### TASK GOAL
Skip all pictures; return exactly the lines from the one containing "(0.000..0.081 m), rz" through the end of the data.

++++

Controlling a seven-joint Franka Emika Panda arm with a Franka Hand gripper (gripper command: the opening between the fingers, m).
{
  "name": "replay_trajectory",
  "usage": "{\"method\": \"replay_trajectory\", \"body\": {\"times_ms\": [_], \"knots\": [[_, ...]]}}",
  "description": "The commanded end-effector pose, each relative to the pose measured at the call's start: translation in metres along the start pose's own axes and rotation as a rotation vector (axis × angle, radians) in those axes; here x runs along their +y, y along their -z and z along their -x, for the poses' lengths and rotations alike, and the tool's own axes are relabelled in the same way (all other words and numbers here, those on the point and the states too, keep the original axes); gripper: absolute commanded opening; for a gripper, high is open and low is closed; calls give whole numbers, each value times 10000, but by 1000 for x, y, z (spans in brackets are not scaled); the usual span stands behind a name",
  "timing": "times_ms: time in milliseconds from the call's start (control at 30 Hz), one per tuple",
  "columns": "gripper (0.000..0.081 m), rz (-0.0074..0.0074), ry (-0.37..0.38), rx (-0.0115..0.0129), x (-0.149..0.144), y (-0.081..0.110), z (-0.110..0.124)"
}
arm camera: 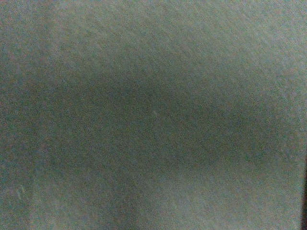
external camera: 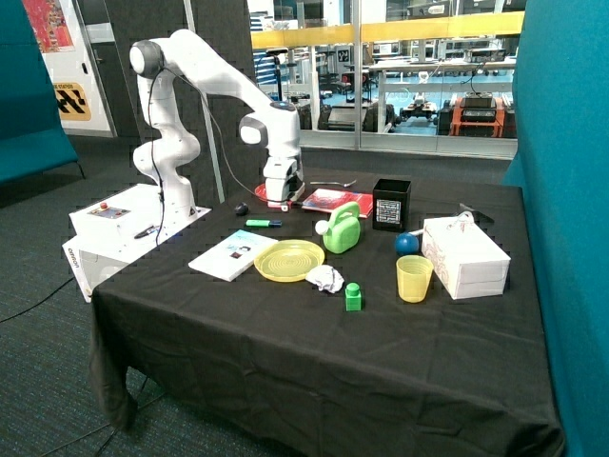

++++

### RESULT FOR THIS TASK
  "columns": "gripper (0.000..0.081 m), rz (-0.0074..0.0074), ry (-0.37..0.38), rx (-0.0115..0.0129), x (-0.149..0.144), y (-0.081..0.110), z (-0.110..0.124)"
}
arm camera: 
external camera: 

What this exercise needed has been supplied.